Ako Bicol Political Party (AKB) is a political party in the Philippines participating in the party-list elections in the Philippines. It represents the Bicol Region and the Bicolano people. In the 2016 elections, AKB was the top partylist with 1,664,975 votes, earning it 3 seats in Congress.[1]

Background[edit]

AKB is a movement composed of individuals who are either residents of the Bicol Region, born of Bicolano parents, have resided in Bicol or simply interested in the promotion of the welfare and interests of the region and its people, collectively known as “Bicolanos,” with the aim to unite Bicolanos to work in the development of the Bicol Region through programs and projects that will combat poverty, provide adequate social services, promote full employment, guarantee social justice and full respect for human rights, recognize the sanctity of human life, improve delivery of health services, democratize access to education and training, protect the environment, enhance disaster preparedness and advance the participation of youth, women, gays and lesbians and physically challenged individuals as well senior citizens in nation building.[2]

AKB also endeavors to instill confidence and foster patriotism among Bicolanos through the promotion of Bicol history, arts and culture, appreciation of the role of Bicolano heroes, national figures and other role models in the historical and cultural development of the region and strengthening the inherent resiliency of Bicolanos amidst adversities but at the same time, minimizing and if not totally eradicating, perceived attitudes and values which tend to hamper progress and development.[2]

Representatives in Congress[edit]

After topping the 2016 elections, AKB was given 3 seats for the 17th Congress of the Philippines. Its 3 representatives are Hon. Rodel M. Batocabe, Hon. Christopher S. Co, and Hon. Alfredo A. Garbin, Jr.[1]

Before the 2010 election[edit]

AKB started as a non-government organization under the name "SOS Bicol," which provided rescue aid to residents in the Bicol region after Typhoon Reming (Durian) hit; it also sponsored livelihood programs for residents affected by the 2009 eruption of the Mayon Volcano.[3]

2010 campaign[edit]

In a May 2010 Social Weather Stations opinion poll, AKB topped the survey, with 5.64% of the vote, the equivalent of two seats, beating seasoned party-list election contenders Buhay Hayaan Yumabong and Bayan Muna. However, AKB has been accused by the Kontra Daya (Against Cheating) group of being a creation of President Gloria Macapagal-Arroyo to expand her base of allies in the House of Representatives, a charge that AKB denied.[4]

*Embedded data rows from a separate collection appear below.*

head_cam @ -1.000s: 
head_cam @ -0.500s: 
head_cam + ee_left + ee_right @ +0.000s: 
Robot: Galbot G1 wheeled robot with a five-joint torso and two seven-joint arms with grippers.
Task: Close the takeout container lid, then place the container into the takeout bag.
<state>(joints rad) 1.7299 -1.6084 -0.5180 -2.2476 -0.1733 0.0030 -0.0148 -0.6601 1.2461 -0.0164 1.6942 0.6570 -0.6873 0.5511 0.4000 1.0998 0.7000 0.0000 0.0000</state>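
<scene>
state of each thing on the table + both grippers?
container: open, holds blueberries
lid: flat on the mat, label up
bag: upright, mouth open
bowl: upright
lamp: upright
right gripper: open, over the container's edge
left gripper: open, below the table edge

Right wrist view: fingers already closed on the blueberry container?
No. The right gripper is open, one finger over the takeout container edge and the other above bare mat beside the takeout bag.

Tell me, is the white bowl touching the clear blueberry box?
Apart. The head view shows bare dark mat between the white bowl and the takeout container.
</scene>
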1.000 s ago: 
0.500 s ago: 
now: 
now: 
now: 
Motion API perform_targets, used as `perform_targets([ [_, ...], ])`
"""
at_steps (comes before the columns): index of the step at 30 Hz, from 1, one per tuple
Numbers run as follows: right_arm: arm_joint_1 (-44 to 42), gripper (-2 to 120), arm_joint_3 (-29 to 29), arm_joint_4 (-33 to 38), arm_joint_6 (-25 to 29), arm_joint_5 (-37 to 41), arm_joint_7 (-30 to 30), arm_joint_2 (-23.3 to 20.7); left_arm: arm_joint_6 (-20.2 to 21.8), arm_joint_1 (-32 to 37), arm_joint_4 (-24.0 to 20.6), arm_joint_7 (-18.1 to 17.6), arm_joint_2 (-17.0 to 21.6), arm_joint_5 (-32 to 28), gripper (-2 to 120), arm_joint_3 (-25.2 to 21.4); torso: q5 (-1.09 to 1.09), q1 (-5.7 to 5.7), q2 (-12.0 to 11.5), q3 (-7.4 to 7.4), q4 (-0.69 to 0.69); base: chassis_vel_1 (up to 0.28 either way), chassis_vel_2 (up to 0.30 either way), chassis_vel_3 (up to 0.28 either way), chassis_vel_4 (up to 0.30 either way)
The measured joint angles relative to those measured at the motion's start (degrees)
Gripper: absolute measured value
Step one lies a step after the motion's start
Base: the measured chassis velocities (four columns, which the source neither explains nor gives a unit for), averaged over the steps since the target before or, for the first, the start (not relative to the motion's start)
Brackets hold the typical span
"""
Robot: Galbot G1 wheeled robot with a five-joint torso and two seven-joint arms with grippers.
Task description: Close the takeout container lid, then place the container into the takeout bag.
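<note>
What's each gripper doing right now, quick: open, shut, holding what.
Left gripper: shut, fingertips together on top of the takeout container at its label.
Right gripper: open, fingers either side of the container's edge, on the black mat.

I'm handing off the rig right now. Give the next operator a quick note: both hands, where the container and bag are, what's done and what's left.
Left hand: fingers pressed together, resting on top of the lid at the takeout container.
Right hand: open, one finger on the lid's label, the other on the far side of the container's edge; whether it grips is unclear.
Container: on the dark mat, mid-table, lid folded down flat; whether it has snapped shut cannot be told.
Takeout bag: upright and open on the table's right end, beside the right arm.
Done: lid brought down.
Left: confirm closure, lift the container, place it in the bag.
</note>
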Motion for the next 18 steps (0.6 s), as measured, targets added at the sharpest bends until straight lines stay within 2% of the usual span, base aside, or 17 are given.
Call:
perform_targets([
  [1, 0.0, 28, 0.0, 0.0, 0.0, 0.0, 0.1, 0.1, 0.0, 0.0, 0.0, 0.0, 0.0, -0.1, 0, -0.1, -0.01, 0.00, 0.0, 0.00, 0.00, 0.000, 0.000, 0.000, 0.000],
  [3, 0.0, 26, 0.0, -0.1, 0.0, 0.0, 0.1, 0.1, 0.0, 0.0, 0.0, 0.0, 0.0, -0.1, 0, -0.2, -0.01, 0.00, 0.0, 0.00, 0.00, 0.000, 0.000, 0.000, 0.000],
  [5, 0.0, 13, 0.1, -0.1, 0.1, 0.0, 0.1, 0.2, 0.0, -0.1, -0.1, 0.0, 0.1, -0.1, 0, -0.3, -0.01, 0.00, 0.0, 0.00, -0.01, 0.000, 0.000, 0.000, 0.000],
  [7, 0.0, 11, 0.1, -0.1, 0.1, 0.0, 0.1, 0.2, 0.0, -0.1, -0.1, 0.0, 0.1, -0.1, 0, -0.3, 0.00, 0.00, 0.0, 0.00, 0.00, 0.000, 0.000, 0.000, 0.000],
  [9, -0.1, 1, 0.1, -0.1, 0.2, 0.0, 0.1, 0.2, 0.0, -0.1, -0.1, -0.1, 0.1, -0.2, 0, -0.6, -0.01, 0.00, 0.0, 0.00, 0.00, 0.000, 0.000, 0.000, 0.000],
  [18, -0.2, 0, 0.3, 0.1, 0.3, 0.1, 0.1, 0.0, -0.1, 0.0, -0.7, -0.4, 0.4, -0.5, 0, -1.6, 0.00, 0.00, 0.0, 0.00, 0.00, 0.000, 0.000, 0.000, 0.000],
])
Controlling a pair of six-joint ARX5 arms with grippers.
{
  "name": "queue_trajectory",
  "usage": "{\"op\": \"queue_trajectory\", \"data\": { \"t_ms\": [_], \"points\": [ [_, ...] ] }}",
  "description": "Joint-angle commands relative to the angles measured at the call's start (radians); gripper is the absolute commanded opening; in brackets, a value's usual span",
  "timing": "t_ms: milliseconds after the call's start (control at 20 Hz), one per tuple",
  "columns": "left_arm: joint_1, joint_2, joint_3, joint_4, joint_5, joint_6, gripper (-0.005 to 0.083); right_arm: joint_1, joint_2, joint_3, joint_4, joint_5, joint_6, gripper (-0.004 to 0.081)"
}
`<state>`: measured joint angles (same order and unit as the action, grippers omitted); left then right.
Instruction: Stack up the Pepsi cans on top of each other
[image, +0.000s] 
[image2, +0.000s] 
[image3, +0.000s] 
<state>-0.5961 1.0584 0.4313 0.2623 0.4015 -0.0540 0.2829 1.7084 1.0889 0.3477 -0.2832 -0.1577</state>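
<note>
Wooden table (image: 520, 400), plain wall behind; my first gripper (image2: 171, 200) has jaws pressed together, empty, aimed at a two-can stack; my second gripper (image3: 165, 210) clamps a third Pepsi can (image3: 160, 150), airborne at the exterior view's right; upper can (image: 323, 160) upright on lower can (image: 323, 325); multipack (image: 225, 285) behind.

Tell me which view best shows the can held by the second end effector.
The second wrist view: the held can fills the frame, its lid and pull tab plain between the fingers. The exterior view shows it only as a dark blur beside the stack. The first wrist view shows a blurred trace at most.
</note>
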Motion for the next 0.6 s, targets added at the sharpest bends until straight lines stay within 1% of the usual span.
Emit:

AKB emerged as the surprising topnotcher in the 2010 election, one of only two parties (the other being 1st Consumers Alliance for Rural Energy) above the threshold not to have previously sat in Congress.[3] However, in a Bicol Mail column by Luis Ruben General, AKB would duplicate the work of the district representatives, implying that the "Bicolanos are now marginalized and distinctly disadvantaged."[3] However, a disqualification case was filed against the party, claiming that the party had violated the party-list system law since the party was backed by the Co family, which owns construction companies, malls and resorts in Bicol, and therefore "cannot represent the marginalized and underrepresented sector,” according to the disqualification petition.[5]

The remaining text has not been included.